WHAT IS BEING ASKED: How many of the lines below hold the string "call"? Say only the number.

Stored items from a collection
########################################
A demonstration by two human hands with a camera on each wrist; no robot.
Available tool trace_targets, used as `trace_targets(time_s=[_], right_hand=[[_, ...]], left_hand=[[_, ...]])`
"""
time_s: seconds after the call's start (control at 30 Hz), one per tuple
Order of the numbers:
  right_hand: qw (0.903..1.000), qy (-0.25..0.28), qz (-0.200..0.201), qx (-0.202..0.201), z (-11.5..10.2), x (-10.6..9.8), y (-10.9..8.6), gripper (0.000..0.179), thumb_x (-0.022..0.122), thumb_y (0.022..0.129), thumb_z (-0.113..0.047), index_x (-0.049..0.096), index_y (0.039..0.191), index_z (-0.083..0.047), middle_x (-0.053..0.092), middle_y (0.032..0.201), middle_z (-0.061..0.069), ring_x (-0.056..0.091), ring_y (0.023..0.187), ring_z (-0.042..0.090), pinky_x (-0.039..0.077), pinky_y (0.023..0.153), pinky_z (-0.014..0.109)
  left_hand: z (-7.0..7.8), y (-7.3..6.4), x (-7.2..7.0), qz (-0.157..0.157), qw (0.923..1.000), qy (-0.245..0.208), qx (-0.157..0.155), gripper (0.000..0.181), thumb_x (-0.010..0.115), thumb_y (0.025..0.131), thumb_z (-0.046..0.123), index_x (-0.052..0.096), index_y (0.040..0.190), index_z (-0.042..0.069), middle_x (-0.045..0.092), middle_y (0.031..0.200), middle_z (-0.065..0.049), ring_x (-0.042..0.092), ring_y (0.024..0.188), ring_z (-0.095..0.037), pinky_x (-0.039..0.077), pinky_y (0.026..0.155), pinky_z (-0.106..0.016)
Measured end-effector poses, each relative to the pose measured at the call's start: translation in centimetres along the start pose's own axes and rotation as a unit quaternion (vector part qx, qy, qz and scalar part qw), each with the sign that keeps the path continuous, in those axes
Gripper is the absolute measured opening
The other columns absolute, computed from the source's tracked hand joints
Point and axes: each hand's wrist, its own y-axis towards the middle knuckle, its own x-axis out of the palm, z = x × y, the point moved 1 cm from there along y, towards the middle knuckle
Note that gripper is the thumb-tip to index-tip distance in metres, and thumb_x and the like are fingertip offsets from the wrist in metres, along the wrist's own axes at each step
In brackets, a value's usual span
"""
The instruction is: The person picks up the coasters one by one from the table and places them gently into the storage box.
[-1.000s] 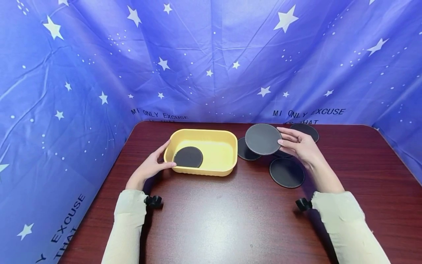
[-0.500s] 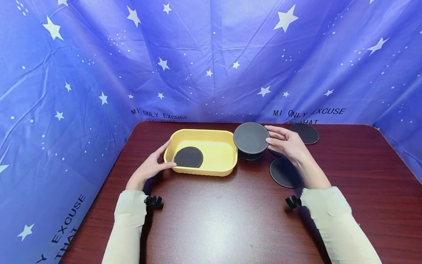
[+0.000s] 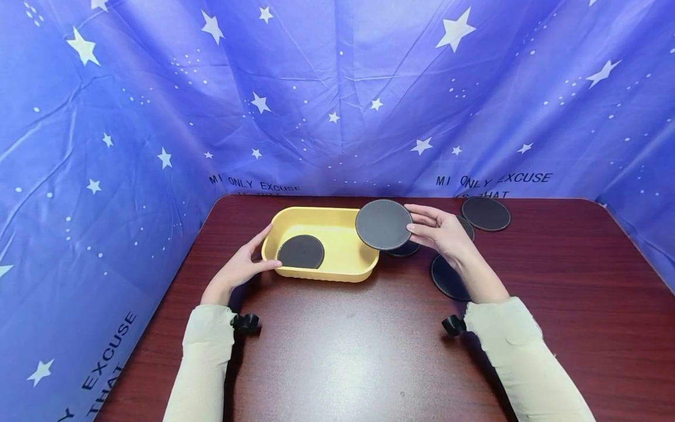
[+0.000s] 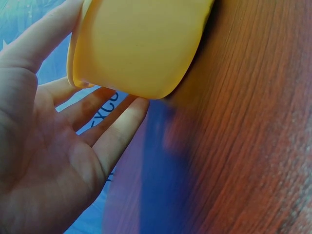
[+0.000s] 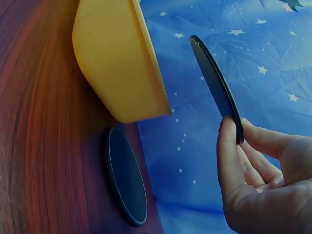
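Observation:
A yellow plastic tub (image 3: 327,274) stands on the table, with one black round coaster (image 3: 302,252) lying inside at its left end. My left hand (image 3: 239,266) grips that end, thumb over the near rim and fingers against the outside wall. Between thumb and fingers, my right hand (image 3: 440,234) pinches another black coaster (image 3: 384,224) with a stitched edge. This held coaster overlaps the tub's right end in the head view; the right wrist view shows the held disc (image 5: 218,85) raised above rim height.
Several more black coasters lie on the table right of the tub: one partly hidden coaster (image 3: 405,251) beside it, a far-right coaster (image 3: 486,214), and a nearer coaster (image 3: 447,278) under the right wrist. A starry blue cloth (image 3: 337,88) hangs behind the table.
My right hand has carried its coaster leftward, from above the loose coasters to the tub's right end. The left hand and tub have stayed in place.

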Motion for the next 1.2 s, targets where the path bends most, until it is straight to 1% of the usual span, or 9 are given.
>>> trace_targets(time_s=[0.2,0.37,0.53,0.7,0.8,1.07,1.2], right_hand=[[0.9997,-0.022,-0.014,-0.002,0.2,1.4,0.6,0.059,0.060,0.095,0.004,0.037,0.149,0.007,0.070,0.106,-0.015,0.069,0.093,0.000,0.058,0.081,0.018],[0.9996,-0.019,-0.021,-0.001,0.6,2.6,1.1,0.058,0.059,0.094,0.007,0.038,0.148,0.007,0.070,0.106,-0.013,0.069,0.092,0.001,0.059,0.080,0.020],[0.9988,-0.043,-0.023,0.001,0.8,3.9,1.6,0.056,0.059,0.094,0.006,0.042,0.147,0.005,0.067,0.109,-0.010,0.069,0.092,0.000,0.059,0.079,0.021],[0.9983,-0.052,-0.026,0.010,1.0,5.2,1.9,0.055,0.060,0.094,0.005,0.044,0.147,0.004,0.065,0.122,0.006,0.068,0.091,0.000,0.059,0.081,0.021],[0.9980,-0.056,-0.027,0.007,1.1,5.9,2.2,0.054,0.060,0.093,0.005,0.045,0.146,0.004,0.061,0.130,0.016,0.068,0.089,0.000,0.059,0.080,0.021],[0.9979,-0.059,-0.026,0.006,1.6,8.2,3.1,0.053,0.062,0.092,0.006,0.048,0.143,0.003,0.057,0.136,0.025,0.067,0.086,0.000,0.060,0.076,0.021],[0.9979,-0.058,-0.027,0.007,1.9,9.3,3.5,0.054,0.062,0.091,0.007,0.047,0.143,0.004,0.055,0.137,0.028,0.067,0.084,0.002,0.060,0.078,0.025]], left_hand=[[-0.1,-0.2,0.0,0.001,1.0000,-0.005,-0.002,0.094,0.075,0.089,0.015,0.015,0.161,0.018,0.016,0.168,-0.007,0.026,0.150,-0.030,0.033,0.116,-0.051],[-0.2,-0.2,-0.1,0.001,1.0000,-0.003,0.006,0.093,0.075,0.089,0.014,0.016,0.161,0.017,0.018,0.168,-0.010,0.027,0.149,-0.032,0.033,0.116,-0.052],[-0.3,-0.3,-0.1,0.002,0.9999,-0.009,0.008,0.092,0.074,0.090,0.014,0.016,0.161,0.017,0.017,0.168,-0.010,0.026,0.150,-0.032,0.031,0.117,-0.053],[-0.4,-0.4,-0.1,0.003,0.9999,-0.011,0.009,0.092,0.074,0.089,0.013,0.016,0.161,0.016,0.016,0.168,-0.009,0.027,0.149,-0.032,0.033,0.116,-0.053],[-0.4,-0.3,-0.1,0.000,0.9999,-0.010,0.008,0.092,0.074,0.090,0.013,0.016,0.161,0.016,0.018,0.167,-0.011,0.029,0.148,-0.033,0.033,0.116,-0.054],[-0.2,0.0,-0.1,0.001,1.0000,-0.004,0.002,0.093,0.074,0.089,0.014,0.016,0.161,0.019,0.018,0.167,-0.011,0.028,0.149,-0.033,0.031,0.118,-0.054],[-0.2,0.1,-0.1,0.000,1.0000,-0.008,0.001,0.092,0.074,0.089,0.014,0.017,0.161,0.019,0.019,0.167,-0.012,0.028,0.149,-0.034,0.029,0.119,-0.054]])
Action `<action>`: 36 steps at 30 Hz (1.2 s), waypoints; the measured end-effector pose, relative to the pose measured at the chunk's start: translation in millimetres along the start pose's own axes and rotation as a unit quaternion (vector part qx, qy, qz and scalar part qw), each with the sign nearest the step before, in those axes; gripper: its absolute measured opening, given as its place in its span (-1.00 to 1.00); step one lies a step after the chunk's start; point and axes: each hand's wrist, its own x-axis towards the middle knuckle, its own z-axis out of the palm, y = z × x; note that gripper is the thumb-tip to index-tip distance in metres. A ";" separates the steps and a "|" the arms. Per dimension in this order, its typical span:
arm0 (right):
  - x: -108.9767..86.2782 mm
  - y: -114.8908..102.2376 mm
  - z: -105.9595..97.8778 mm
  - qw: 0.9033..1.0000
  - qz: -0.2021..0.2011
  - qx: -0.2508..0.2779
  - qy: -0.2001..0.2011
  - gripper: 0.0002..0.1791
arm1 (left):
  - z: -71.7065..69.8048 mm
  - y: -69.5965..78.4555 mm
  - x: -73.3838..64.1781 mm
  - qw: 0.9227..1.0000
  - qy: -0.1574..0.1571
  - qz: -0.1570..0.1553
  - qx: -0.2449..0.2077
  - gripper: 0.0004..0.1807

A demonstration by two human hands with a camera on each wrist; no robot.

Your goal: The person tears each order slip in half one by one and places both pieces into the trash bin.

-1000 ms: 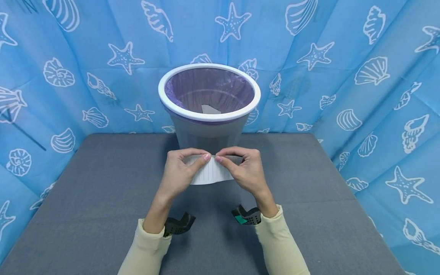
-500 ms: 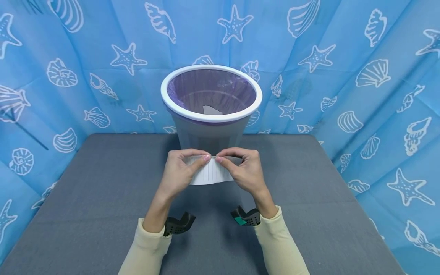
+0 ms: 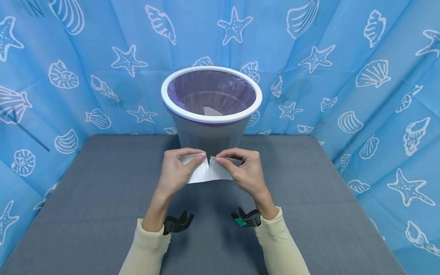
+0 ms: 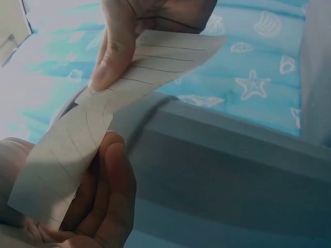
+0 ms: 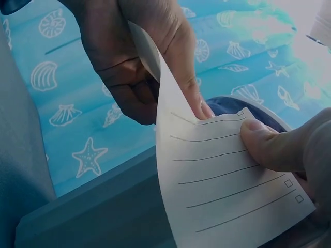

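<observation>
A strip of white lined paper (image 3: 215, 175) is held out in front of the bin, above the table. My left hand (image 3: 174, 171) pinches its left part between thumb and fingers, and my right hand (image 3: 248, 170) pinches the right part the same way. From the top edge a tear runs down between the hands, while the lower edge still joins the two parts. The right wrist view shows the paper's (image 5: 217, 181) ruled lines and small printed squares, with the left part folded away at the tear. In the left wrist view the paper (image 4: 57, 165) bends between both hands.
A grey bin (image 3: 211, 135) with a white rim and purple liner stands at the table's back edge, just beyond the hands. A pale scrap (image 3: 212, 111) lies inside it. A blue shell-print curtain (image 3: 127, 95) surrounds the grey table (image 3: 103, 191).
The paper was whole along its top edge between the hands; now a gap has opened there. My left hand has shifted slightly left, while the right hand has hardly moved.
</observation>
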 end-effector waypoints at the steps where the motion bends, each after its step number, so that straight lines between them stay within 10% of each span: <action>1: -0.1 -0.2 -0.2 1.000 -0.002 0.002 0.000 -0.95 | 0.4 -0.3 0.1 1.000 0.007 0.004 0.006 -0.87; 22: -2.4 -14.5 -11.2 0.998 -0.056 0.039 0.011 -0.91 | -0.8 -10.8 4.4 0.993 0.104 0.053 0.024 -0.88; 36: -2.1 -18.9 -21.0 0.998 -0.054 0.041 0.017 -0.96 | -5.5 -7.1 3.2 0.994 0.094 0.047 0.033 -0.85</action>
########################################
SOLUTION BELOW: 2